A lower pregnancy rate has been anticipated by some authors when the flexible approach was proposed [9]. A meta-analysis by Al-Inany
GnRH antagonist versus GnRHa: Cochrane reviews
The first Cochrane review comparing GnRH antagonist to the more widely used long agonist protocols was published in 2001 [11] and was updated in 2006 [12]. As many more randomized controlled trials have been published, it was updated again in 2011 [13], this time focusing on patient-oriented value mainly safety and ongoing pregnancy/live birth rate.
The previous two versions of that review showed lower efficacy for GnRH antagonists while the most recent one showed lower pregnancy in antagonist but did not reach statistically significant level. This improved performance for antagonist may be attributed to improvement in LH instability in antagonist cycles. LH instability is defined as any fluctuation in LH level, either a LH surge or rise in LH concentration as defined by the study protocol per woman randomized. There is supportive evidence regarding possible better pregnancy outcomes when using the fixed GnRH antagonist compared with the flexible protocol from two studies [9,10], where fixed versus flexible GnRH-antagonist protocol had been compared directly. From both studies, the trend towards better performance in fixed protocols was notified, with odds ratios for the difference that could possibly account for the difference between antagonist and agonist cycles in general. Since these studies were published, there was a trend for using fixed protocol in subsequently conducted trials. Thus, a decrease in the relative incidence of LH instability can possibly have improved pregnancy outcomes in antagonist cycles. This observation warrants the strive for improvement of the LH suppressive effects of the antagonist comedicated stimulation protocols.

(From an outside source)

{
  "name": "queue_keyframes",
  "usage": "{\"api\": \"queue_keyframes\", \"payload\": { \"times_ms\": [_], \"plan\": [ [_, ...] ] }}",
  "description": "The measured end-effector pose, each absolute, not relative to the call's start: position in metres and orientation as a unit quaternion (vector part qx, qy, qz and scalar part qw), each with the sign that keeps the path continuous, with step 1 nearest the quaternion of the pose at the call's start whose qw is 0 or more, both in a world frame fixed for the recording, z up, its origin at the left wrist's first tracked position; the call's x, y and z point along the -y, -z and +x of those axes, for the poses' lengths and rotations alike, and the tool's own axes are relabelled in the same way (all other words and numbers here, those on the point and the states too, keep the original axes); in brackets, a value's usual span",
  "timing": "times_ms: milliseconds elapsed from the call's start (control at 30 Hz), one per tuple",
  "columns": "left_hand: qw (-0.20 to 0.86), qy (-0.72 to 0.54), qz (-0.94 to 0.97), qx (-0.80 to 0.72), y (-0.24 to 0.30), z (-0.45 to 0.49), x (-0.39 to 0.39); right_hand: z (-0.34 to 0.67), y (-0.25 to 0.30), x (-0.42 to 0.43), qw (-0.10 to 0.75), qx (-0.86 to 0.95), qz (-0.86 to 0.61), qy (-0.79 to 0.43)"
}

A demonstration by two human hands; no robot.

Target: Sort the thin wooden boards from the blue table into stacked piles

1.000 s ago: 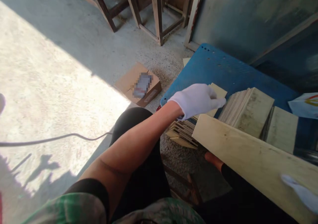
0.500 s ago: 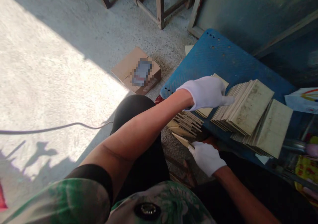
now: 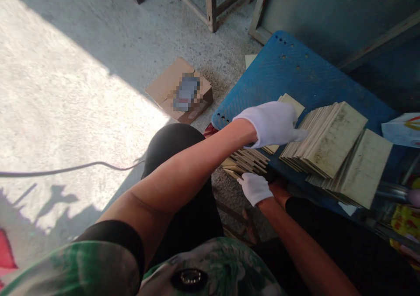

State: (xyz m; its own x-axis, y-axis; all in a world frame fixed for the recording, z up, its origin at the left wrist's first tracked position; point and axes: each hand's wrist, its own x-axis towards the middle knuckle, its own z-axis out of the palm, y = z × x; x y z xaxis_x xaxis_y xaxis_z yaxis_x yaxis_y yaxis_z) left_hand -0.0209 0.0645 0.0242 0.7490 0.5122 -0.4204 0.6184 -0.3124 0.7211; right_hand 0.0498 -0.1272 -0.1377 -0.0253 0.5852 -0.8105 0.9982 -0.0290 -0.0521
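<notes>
Head view shows two white-gloved hands beside a blue surface. The right hand has its fingers closed on the near end of a thin board, whose long axis appears to run outward from the fingertips, roughly in line with the forearm. Just beyond those fingers, toward the left wrist, lies a low pile with its board edges showing; the right hand's fingertips are nearest it. The left hand is over a small set of cream boards, one digit pointing at the tall stack just to its right. I cannot tell whether it grips anything.
</notes>
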Motion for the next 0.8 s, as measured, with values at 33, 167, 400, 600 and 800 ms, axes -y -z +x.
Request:
{"api": "queue_keyframes", "payload": {
  "times_ms": [33,167,400,600,800],
  "plan": [
    [0.472,0.06,0.806,-0.354,-0.024,-0.021,-0.064,0.051,0.137,0.129,0.293,-0.635,0.638,0.323],
    [0.464,0.069,0.803,-0.367,-0.024,-0.019,-0.064,0.062,0.127,0.133,0.252,-0.653,0.651,0.293],
    [0.421,0.076,0.841,-0.331,-0.023,-0.021,-0.072,0.115,0.109,0.098,0.117,-0.492,0.817,0.277],
    [0.393,0.1,0.841,-0.359,0.011,-0.001,-0.068,0.156,0.13,0.073,0.095,-0.486,0.821,0.286],
    [0.357,0.215,0.831,-0.369,0.087,0.03,-0.054,0.162,0.165,0.061,0.0,-0.391,0.861,0.325]
  ]
}}
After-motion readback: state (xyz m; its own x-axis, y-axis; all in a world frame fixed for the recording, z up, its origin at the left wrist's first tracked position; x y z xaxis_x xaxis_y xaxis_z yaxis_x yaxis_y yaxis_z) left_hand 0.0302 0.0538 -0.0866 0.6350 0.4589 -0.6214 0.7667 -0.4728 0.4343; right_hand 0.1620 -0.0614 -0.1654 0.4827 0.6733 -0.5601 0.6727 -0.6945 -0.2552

More importantly, there were a statistically highly significant lower incidence of OHSS in the GnRH antagonist group (29 randomized controlled trials, odds ratio: 0.43; 95% CI: 0.33–057; p < 0.00001; I2 = 19%). The incidence was reduced by 50% in antagonist group (1.91 vs 3.74%). The corresponding number needed to harm was 25 (95% CI: 19–36) with an absolute risk reduction of 4% (95% CI: 2.79–5.13). This means for every 25 women undergoing downregulation by agonist, one more case of severe OHSS may be expected. In addition, the cancellation rate owing to high risk to develop OHSS was significantly higher in GnRHa group. This means that the difference would be highly significant if cancellation was not done [11].
Conclusion
More accumulating evidence is currently ensuring the safety of GnRH antagonists compared with long agonist protocols, as the former was associated with remarkable reduction in the incidence of severe OHSS. Since safety issue always comes first, it is recommended to shift from the standard long agonist protocol to GnRH antagonist regimen. The absence of significant differences in efficacy between the long agonist and antagonist protocol would be reassuring that results would not be compromised by that shift. Other privileges that can further motivate physicians to take on such change in practice are the development of new GnRH antagonists free of side effects, the prompt mode of action and the shorter period of administration. All these advantages would offer patients a more favorable, safer and efficient method of ovarian stimulation.